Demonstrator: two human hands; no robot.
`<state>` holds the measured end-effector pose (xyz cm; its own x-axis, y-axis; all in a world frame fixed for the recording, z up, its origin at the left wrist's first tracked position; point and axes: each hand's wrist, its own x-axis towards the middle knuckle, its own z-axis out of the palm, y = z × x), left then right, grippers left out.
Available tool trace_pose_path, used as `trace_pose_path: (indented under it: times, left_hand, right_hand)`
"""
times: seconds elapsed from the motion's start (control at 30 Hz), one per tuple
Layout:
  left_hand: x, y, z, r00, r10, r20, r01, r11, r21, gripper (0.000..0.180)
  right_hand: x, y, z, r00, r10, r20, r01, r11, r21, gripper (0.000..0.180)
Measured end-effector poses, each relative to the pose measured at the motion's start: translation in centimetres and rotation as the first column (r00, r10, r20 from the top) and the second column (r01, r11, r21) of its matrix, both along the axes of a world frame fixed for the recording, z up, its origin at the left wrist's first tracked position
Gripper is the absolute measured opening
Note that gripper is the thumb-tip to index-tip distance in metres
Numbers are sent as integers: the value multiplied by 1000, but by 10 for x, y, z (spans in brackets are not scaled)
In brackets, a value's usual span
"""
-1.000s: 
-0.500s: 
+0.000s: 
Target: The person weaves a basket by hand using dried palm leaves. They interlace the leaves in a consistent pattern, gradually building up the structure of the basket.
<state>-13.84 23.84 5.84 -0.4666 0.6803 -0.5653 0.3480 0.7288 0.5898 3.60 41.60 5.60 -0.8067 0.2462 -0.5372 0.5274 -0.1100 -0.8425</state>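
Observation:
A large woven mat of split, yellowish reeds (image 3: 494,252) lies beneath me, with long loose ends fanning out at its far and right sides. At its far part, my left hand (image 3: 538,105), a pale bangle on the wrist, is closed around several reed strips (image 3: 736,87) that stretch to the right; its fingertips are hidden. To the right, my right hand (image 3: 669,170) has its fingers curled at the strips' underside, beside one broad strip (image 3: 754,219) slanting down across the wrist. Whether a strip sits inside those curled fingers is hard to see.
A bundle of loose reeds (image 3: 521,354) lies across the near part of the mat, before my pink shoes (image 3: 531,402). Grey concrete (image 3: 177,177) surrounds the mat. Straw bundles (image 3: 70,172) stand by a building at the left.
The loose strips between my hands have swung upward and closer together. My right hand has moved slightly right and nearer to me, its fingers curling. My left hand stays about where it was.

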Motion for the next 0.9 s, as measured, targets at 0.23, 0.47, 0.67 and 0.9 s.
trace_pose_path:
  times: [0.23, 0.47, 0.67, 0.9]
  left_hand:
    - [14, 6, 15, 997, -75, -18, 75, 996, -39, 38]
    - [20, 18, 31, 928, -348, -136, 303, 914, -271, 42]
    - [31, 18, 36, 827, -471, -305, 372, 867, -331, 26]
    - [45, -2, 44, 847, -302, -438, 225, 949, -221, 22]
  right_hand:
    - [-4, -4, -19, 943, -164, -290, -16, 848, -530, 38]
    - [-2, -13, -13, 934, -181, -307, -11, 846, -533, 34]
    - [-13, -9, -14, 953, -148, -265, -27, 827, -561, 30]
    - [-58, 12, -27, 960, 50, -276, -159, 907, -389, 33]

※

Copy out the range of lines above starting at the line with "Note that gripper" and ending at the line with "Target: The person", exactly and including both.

Note that gripper is the thumb-tip to index-tip distance in metres
Numbers are sent as integers: the value multiplied by 1000, but by 10 for x, y, z (spans in brackets are not scaled)
In brackets, a value's usual span
"""
-1.000s: 
-0.500s: 
+0.000s: 
Target: The person weaves a basket by hand using dried palm leaves. They interlace the leaves in a consistent pattern, gradually building up the structure of the basket.

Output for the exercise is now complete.